La recherche anti-publique ? A propos du partenariat INRIA-Microsoft

NB: le texte exact du partenariat INRIA-Microsoft est secret, ce qui en soi soulève quelques questions. Un démenti aux affirmations qui suivent serait plus convaincant s’il était accompagné de la publication du texte intégral de l’accord signé.

On ne s’arrêtera donc jamais dans la déchéance du rôle des acteurs publics en matière de biens communs ? Voilà que l’INRIA a signé un accord de partenariat avec Microsoft, dans lequel l’institut de recherche publique a accepté que la diffusion éventuelle de résultats issus de ce partenariat en logiciels libres exclue la license GNU GPL (et les autres licences copyleft, c’est à dire protégeant les biens communs contre la réappropriation, comme la licence CECILL dont l’INRIA est un des rédacteurs). L’accord a également prévu que les algorithmes (méthodes mathématiques de calcul) puissent être brevetés. L’exclusion de la GPL et des licences copyleft pour les résultats de la recherche publique est l’unique objet de toutes les pressions politiques de Microsoft en la matière depuis des années, car il s’agit du moyen de miner la seule chose qui s’oppose à la permanence et à l’extension de son monopole : l’existence d’un fond de biens communs protégés contre l’appropriation en matière de logiciels. Et voilà que c’est un institut de recherche public français qui donne la main à cet affaiblissement des biens communs.
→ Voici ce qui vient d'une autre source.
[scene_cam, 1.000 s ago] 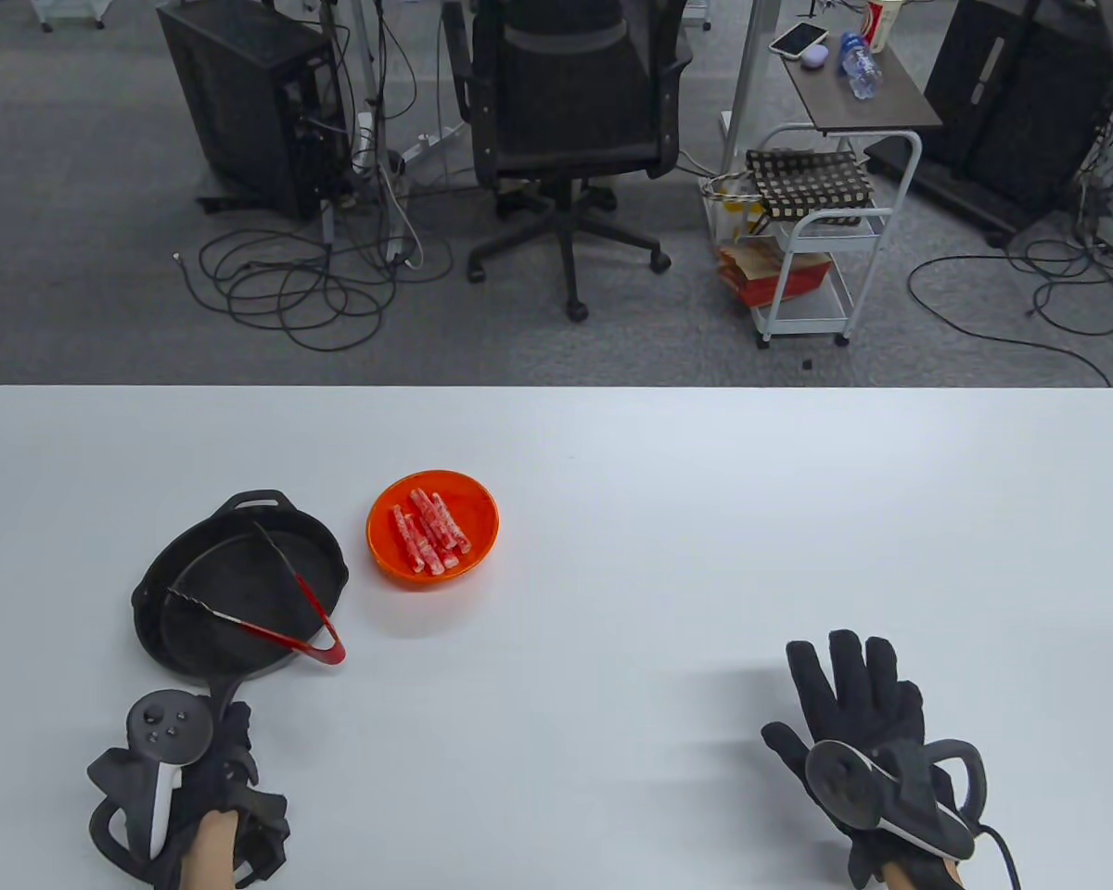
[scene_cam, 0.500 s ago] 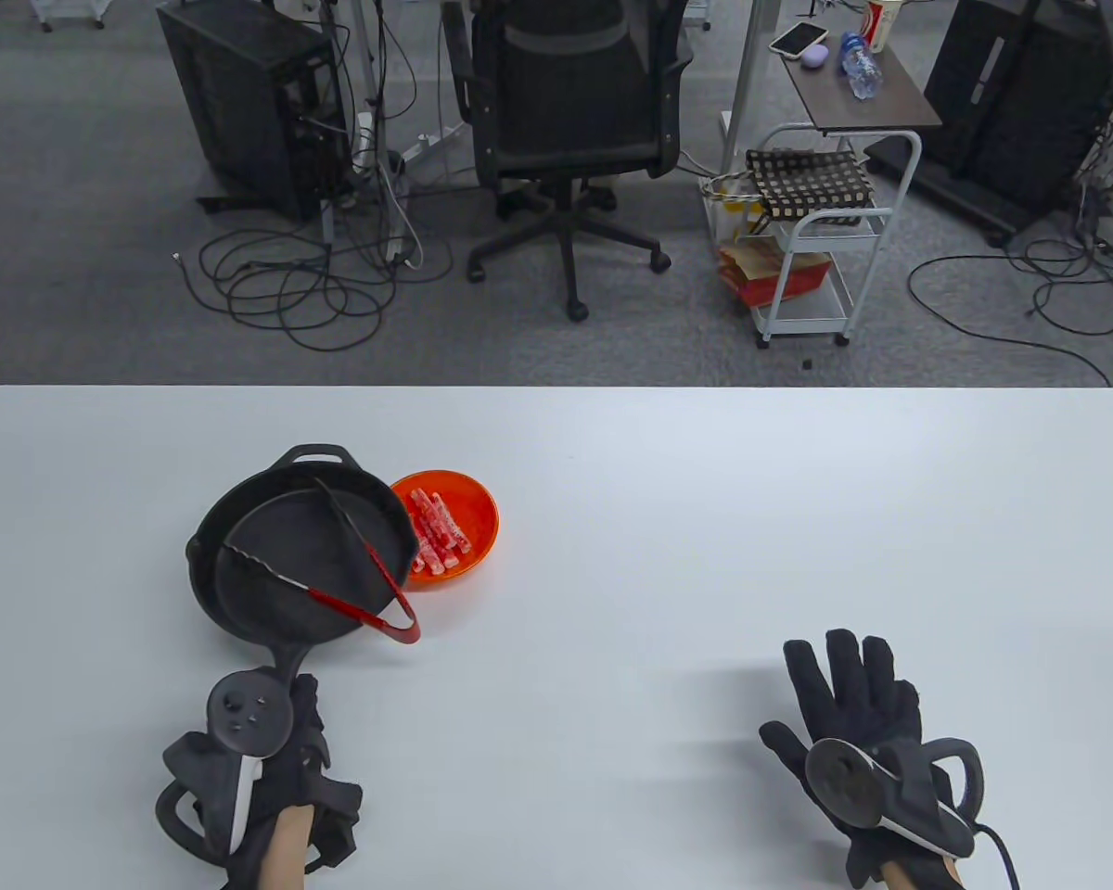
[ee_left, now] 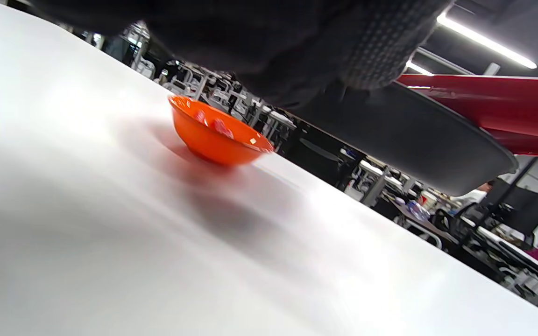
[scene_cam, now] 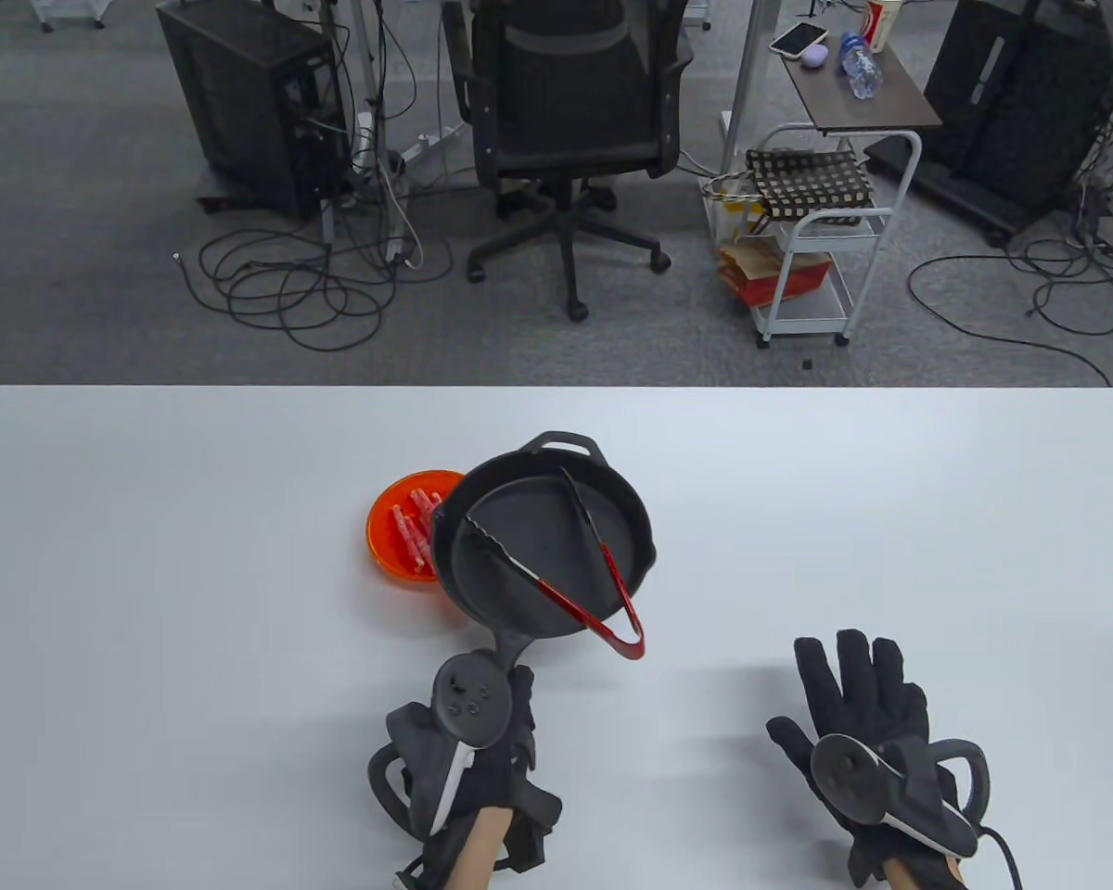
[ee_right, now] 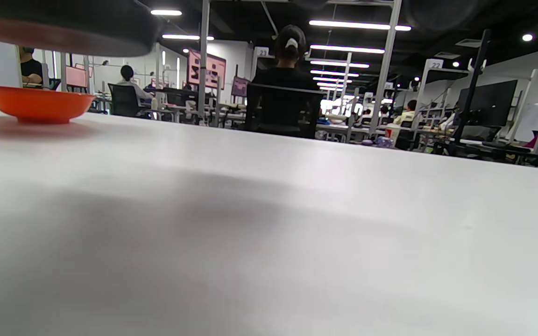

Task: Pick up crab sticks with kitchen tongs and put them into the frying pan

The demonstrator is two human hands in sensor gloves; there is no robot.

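Observation:
My left hand (scene_cam: 482,742) grips the handle of the black frying pan (scene_cam: 519,565) and holds the pan lifted off the table; the left wrist view shows the frying pan's underside (ee_left: 399,140) in the air. Red-handled kitchen tongs (scene_cam: 584,575) lie spread inside the pan, their red end (ee_left: 493,107) sticking over the near rim. The orange bowl (scene_cam: 394,538) of crab sticks (scene_cam: 413,528) stands on the table, half hidden behind the pan's left edge. My right hand (scene_cam: 863,714) rests flat on the table at the right, fingers spread, holding nothing.
The white table (scene_cam: 890,519) stretches wide to the right and left of the bowl. Beyond its far edge stand an office chair (scene_cam: 570,139), a white cart (scene_cam: 816,232) and cables on the floor.
My left hand has carried the pan with the tongs in it from the left side to the right, across the front of the orange bowl. The right hand has stayed in place.

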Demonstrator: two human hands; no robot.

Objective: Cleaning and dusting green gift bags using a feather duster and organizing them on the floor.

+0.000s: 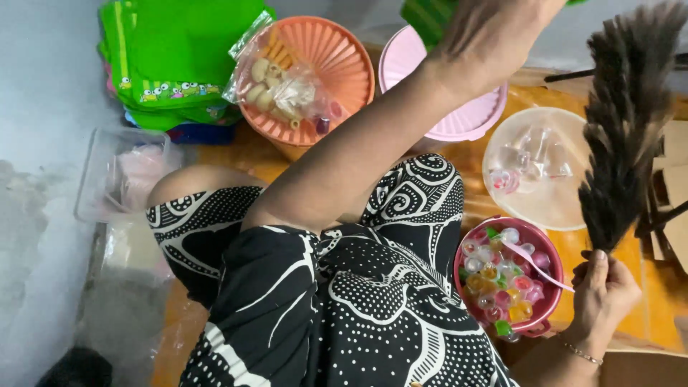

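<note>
Beside pink bowl [546, 247] | right hand [600, 290] grips feather duster [625, 122] | left hand [494, 32] grip unclear

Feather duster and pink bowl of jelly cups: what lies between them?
In the head view, only bare orange floor separates the feather duster, held by the right hand, from the pink bowl.

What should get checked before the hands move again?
1. Right hand grips the feather duster by its base: ok.
2. Duster held clear of the red bowl of colourful jelly cups: ok, it is beside the bowl, not over it.
3. Left hand free: cannot tell, its fingers are cut off by the frame.
4. Snack bag resting steady on the orange lid: ok.
5. Pink lid unobstructed: not ok, the left arm crosses it.
</note>
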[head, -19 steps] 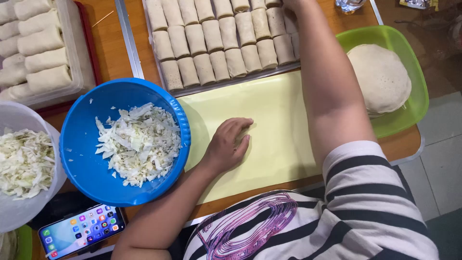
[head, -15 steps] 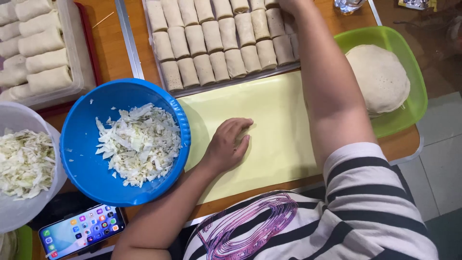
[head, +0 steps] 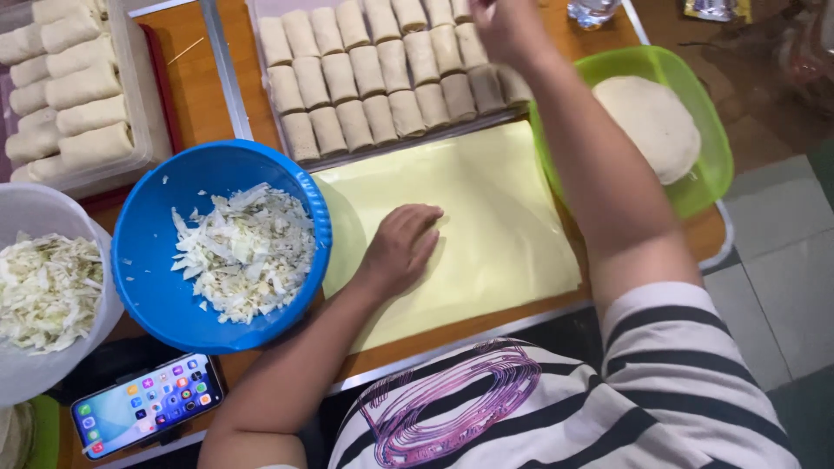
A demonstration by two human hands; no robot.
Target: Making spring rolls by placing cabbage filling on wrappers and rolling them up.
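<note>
- Blue bowl (head: 139, 252) of shredded cabbage: 1
- White bowl (head: 35, 213) of shredded cabbage: 1
- Green tray (head: 712, 156) holding a stack of round wrappers: 1
- Yellow mat (head: 504, 226): 1
- Phone (head: 143, 415): 1
- Trays of rolled pieces: 2; rolls partly hidden, exact count unclear
- Hands: left hand (head: 401, 247), right hand (head: 508, 26)

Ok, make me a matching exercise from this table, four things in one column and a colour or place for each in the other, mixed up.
1. bowl of shredded cabbage
2. stack of round wrappers
3. left hand
4. phone

a. in the green tray
b. flat on the pale yellow sheet
c. blue
d. near table edge, screen lit

Pairs: 1-c, 2-a, 3-b, 4-d
</note>
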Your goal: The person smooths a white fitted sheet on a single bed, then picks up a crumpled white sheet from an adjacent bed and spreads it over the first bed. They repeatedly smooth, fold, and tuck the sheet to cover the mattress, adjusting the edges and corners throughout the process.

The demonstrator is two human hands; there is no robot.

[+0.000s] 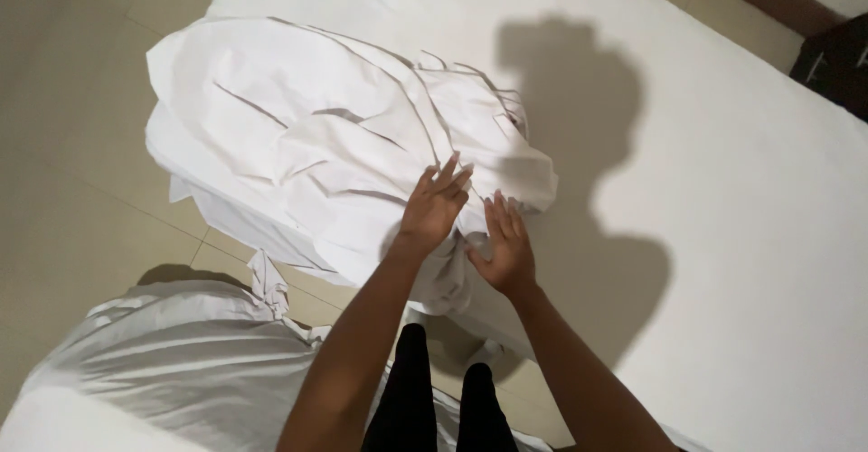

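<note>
Head view — two hands, left hand [434, 203] and right hand [504, 249], on one white sheet [316, 136].

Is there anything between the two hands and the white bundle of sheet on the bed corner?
Nothing visible. The left hand lies flat on the bundled white sheet, and the right hand touches its lower edge; both rest directly on the fabric.

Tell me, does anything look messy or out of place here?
Yes. A crumpled white sheet is bunched over the corner of the mattress, under both hands, left hand and right hand. Another white bundle lies on the tiled floor.
</note>
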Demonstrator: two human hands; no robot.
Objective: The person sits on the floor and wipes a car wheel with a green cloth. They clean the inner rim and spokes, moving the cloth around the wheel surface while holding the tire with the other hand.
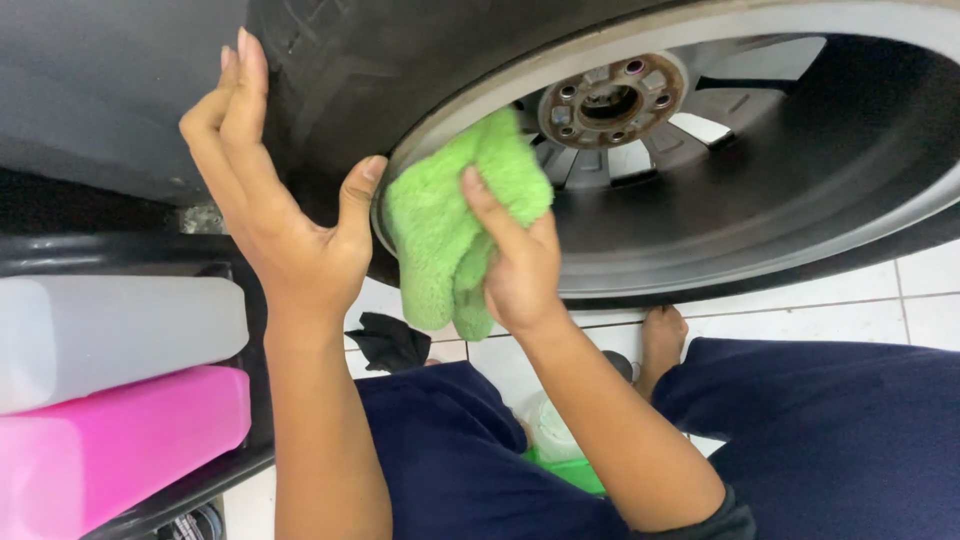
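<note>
Head view, looking down past your knees at a wheel stood on its tread: at far left a translucent white container and a pink container lie stacked in a black rack, just beside your left forearm. Your left hand presses flat against the tyre, fingers straight and together, thumb spread toward the rim's lip; it clasps nothing, only braces. Next to it, your right hand is closed on a green microfibre cloth, bunched and held against the inner edge of the alloy rim, with the rusty hub above and to the right. Below, a small dark rag lies on the white tiled floor, and your bare foot rests under the wheel.

The risks, as they appear: the wheel stands upright and only your open palm steadies it, so a hard wipe could roll or tip it toward your foot. The cloth hangs loose below your fingers and could slip out or drag on the floor and pick up grit that scratches the rim. An elbow swung back could knock the containers in the rack.
</note>
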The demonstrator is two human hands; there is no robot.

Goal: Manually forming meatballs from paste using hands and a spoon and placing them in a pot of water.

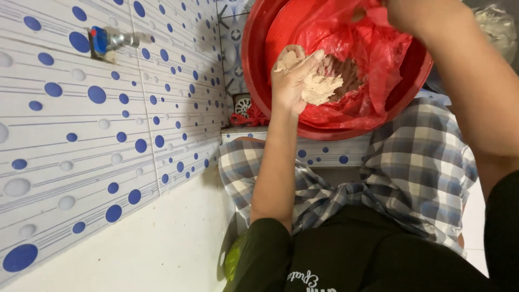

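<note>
Left hand (292,78) closed round a pale, shredded lump (319,86), lifted just above the mouth of a red bag (351,48) lying inside a red basin (254,70). Right hand (403,13) at the top edge, mostly cut off, apparently pinching the bag's rim; grip hard to make out, so cannot tell how tight. More of the same pale, fibrous stuff deeper in the bag, darker toward the middle.

Best handled, by the look of it, with the bag's mouth held wide and taut, and the lump kept over the opening so crumbs drop back in, not onto the basin wall. Soft and flaky, probably: a firm but gentle squeeze, or bits break off.

Around: tiled wall (81,135) with blue dots on the left, a tap (111,40) with a blue handle high on it. Checked shorts (416,167) below the basin, which sits just beyond the knees. A round drain (243,105) and a scrap of red (246,118) on the floor beside the basin. Slack folds of bag hanging over the contents on the right, likely to get in the way of reaching in.
</note>
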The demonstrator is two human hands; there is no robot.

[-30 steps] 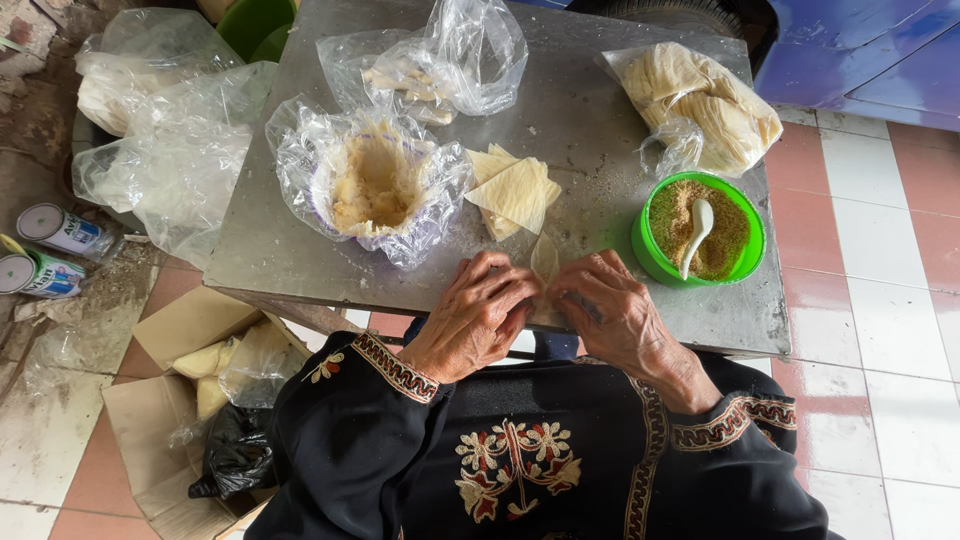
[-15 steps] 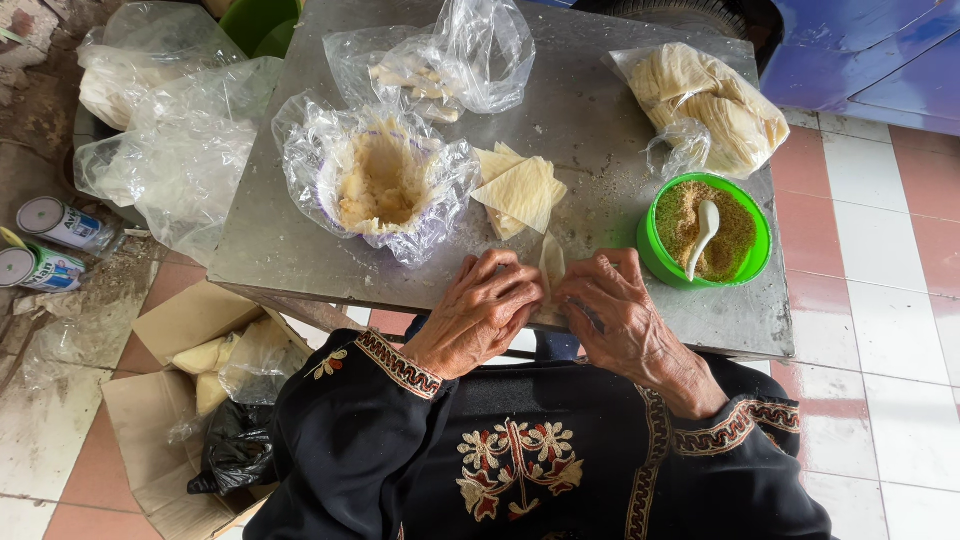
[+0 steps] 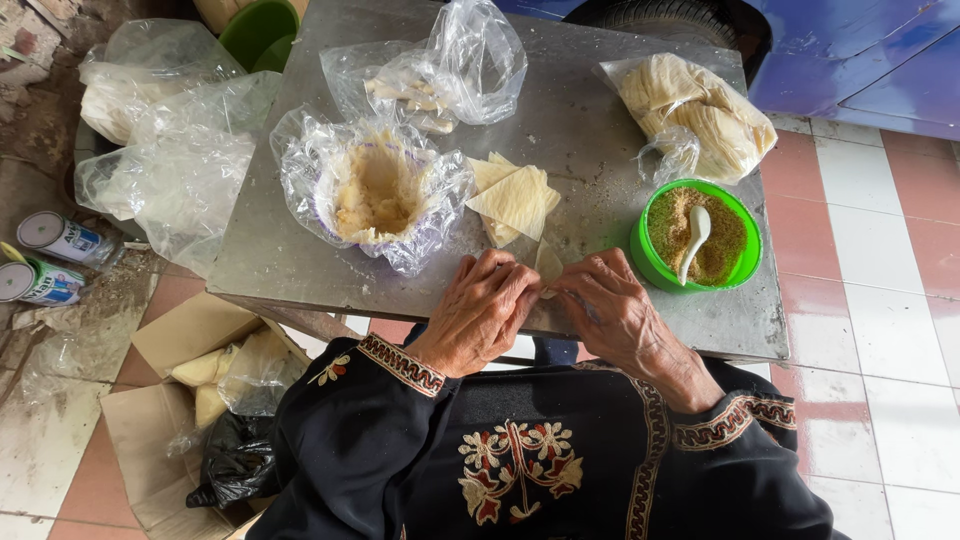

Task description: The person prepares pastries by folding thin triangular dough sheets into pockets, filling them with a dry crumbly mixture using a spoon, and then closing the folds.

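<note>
We have our left hand and right hand together at the near edge of the metal desk, both grips pinched shut on one pale dough wrapper that stands up between our fingertips. Just beyond the wrapper lies a small stack of wrappers, with the plastic-lined bowl of filling to the left of the stack. The green bowl of brown crumbs with its white spoon sits to the right of the stack.
</note>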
Quant aux algorithmes, le fait de les breveter est en contradiction avec le cadre légal existant en Europe (qu’ignore l’OEB dans sa jurisprudence maison), mais quand bien même le projet de breveter ces algorithmes ne concernerait-il que les Etats-Unis, il n’en serait pas moins scandaleux. Les algorithmes, existant ou à venir, appartiennent à l’humanité et à personne d’autre. Omar Khayam (*), réveille-toi, ils sont devenus fous.
(*) Omar Khaymam mathématicien, astronome et poête du 11ème siècle a décrit les premiers algorithmes symboliques (vraiment algébriques, sans recours à l’exemple particulier ou à la géométrie), même si le mot algorithme fut construit (par Ada Lovelace) à partir du nom d’un mathématicien arabe qui vivait 250 ans plus tôt : Al Khowarismi.